* _Information supplied_:
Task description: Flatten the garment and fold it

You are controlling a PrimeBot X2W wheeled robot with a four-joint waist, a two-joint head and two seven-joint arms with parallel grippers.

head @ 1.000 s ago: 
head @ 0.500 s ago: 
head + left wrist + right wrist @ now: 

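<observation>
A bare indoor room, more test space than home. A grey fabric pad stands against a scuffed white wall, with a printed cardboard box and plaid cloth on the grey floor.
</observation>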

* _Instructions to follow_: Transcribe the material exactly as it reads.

* _The answer_:
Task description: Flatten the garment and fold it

You are controlling a PrimeBot X2W wheeled robot with a four-joint waist, a two-joint head and two seven-joint arms with parallel grippers.

head @ 1.000 s ago: 
head @ 0.500 s ago: 
head + left wrist + right wrist @ now: 

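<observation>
A bare indoor room, more test space than home. A grey fabric pad stands against a scuffed white wall, with a printed cardboard box and plaid cloth on the grey floor.
</observation>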

Output for this exercise is now complete.